Sperma-Zoff Irrer Streit um diesen Hengst

Der Niederländer Jos Lansink mit seinem Pferd Carthago Z beim Internationalen Frankfurter Festhallen- Reitturnier: Jetzt gibt es Streit um das Erbgut des international erfolgreichen Hengstes. Foto: dpa

NÜRNBERG „Carthago Z“ ist ein echt toller Hengst: Zweimal nahm das Erfolgspferd sogar bei Olympia teil. Jetzt beschäftigt der prächtige Schimmel das Landgericht Detmold. Allerdings geht es nicht um ihn selbst – sondern um sein Sperma. Denn das hatte der Nürnberger Züchter Siegfried Augustin vor Jahren gekauft und einfrieren lassen. Doch nun sind 20 Röhrchen mit dem wertvollen Samen verschwunden. 60.000 Euro Schadensersatz will der Züchter von dem verklagten Tierarzt Torsten K. haben.

 

Siegfried Augustin ist ein Pferdenarr: Seit seinem fünften Lebensjahr reitet der gebürtige Nürnberger, schaffte es selbst bis zu deutschen Meisterschaft. 1987 stieg er in die Zucht ein. Auch von „Carthago Z“, der in Atlanta und Sydney bei Olympischen Spielen startete, die Bronzemedaille bei der EM gewann und 2000 Zweiter beim Großen Preis von Aachen wurde, wollte der Franke Nachkommen haben. Er kaufte 1997 im 350 Kilometer entfernten Gestüt Zangersheide in Belgien insgesamt 24 Röhrchen von Carthagos Sperma. Tierarzt Torsten K. aus Lüdge bei Detmold – in dieser Region wohnte Augustin damals – besamte insgesamt neunmal zwei Stuten aus Augustins Gestüt. Dabei seien 20 Röhrchen des kostbaren Carthago Z-Samens übriggeblieben, behauptet der Züchter. Er habe die Röhrchen dem Tierarzt zur Verwahrung übergeben. „Er sagte noch, die seien ewig haltbar. Ich müsste mir keine Sorgen machen“, schildert der Nürnberger. Letztes Jahr wollte er sie wiederhaben – doch sie waren weg. Tierarzt Torsten K. kann sich die Klage – 13 Jahre nach der Besamungsaktion – nicht erklären und gibt an, damals alle Röhrchen verbraucht zu haben. Augustins Rechtsanwalt behauptet hingegen, dass es einen Zeugen gebe, der die Röhrchen dem Tierarzt übergeben habe.

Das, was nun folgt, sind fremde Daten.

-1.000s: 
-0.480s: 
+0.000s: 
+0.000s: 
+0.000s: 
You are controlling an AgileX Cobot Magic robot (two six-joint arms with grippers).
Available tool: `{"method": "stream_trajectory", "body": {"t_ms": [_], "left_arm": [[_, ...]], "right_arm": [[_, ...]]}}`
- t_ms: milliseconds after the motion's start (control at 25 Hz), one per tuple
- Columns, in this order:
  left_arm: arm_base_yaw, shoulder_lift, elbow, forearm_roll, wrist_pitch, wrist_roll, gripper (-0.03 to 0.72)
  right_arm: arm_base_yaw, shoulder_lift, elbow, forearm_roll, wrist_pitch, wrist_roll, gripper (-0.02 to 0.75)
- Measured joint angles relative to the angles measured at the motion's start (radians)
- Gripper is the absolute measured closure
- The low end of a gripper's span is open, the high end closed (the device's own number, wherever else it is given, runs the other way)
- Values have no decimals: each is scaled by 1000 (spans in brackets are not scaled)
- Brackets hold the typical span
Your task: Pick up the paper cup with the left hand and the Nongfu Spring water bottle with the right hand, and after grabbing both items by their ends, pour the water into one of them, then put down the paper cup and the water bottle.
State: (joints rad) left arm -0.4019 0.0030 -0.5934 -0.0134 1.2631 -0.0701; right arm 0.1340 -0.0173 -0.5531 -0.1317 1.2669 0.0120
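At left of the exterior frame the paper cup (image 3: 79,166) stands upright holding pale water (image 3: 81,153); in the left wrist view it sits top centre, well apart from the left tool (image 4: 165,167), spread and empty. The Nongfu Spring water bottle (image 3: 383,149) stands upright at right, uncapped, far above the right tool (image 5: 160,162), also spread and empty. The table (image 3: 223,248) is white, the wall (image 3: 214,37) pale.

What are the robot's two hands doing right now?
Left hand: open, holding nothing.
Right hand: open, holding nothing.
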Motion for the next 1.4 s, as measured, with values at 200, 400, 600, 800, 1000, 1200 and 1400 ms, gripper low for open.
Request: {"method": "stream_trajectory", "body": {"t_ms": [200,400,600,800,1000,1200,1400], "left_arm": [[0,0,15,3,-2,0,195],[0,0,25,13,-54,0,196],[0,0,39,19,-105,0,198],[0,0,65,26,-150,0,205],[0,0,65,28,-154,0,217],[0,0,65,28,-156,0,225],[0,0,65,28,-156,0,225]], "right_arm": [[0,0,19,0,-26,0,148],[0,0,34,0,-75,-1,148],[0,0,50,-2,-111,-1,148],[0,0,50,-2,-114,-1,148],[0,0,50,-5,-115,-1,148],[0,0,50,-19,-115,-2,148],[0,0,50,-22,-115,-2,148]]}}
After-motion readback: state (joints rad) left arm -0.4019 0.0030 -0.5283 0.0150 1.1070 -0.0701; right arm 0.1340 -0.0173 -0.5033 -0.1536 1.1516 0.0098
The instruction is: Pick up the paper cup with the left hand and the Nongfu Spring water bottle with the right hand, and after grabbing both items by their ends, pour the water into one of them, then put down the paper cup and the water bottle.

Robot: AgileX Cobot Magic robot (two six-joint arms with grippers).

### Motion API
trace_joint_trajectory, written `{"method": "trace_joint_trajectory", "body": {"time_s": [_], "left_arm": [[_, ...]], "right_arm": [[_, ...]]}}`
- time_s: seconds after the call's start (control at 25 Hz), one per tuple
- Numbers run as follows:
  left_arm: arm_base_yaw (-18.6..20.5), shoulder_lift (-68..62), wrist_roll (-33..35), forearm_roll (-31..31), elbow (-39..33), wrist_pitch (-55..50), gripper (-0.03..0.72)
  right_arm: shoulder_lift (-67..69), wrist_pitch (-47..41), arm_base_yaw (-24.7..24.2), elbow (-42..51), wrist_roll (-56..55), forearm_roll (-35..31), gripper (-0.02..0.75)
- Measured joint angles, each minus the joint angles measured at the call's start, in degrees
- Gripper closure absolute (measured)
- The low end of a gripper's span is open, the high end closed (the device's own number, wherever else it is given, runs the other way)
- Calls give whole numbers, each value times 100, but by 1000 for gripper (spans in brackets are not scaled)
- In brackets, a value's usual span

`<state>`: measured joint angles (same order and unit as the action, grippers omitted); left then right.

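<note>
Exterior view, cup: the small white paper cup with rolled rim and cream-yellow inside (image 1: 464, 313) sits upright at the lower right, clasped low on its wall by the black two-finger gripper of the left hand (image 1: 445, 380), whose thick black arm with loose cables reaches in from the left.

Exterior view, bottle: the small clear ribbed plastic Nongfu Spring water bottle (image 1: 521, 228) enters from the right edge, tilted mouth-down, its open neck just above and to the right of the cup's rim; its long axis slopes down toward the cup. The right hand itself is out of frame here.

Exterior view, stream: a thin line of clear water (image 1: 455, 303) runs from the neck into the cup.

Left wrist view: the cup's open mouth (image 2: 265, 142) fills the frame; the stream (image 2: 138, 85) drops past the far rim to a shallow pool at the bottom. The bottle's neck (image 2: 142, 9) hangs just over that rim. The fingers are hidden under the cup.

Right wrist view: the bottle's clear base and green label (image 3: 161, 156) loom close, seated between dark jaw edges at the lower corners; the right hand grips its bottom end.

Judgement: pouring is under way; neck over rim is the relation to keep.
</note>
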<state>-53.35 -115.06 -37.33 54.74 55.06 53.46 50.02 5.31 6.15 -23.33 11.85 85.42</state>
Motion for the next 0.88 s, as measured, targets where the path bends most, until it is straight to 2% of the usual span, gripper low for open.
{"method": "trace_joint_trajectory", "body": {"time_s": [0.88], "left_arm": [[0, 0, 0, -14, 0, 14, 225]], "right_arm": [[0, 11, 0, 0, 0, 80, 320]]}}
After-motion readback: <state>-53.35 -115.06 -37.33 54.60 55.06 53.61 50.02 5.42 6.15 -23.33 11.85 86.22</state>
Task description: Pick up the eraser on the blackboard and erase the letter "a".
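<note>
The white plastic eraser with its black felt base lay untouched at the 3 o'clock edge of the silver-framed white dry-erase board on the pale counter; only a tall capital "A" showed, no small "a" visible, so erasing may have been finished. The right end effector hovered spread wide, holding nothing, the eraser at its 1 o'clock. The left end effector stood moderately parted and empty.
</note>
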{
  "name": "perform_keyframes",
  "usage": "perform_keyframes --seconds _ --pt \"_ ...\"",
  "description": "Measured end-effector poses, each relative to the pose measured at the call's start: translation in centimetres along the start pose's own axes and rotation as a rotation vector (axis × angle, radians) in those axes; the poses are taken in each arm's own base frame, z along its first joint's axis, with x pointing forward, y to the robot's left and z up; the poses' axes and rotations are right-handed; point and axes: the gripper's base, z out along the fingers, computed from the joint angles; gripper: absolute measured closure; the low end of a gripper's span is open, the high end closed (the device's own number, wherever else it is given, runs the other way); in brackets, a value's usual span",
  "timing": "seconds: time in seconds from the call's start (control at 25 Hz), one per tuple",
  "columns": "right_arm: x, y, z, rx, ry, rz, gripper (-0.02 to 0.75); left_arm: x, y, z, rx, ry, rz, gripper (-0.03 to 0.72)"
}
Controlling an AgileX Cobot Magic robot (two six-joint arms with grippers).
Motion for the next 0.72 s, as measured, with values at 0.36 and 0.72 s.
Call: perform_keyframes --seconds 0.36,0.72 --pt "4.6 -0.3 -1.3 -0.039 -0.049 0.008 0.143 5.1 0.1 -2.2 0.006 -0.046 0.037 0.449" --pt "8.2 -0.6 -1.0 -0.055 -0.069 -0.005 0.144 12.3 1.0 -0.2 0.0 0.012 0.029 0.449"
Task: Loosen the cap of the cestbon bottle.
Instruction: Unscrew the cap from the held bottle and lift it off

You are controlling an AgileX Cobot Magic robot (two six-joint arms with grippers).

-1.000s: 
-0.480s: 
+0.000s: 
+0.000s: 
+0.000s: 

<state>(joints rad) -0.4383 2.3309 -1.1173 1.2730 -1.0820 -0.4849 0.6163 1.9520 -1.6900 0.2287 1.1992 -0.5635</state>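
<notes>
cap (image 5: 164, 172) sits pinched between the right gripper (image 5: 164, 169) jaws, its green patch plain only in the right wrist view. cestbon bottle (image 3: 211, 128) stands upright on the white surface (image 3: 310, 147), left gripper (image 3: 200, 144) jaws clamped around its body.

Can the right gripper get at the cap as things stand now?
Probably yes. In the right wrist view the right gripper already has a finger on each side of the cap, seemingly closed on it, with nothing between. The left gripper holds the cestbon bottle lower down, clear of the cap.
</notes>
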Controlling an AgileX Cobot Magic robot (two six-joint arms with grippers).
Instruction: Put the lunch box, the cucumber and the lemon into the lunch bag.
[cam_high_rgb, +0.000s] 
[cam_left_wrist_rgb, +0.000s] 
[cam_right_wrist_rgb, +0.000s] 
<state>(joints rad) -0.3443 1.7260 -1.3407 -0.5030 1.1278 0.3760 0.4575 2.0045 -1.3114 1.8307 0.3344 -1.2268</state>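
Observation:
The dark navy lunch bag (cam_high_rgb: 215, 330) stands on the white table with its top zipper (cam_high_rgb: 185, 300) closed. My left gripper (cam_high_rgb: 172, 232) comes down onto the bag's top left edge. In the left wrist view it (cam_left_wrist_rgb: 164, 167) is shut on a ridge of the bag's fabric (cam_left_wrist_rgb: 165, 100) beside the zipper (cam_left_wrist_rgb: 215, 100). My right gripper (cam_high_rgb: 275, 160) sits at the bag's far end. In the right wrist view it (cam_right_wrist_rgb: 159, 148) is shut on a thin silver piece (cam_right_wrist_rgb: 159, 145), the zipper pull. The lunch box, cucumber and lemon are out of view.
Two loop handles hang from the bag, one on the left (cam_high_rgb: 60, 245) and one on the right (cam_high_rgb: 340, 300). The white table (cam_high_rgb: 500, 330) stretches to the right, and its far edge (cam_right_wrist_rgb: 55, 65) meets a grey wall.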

Der Holsteiner Carthago Z zählt nach wie vor zu den absoluten Top-Vererbern der deutschen Warmblutzucht. Inzwischen ist er unfruchtbar, was den Wert seines bei minus 200 Grad eingefrorenen Spermas noch weiter in die Höhe treibt. Bislang weigert sich der Tierarzt, den Prozess mit einem Vergleich zu beenden: „Es geht um meinem Reputation als Pferdeexperte. Es darf nicht der Hauch eines Verdachts bleiben, ich hätte Pferdesperma veruntreut. Meine Zukunft steht auf dem Spiel“, erklärt er. Augustin ist sich sicher, den Prozess zu gewinnen: „Wir haben Zeugen, und jüngst bekam ich ein Fax, in dem aufgezeichnet wurde, wieviel Samen wir bekommen haben.“ Am Montag wird die Verhandlung fortgesetzt.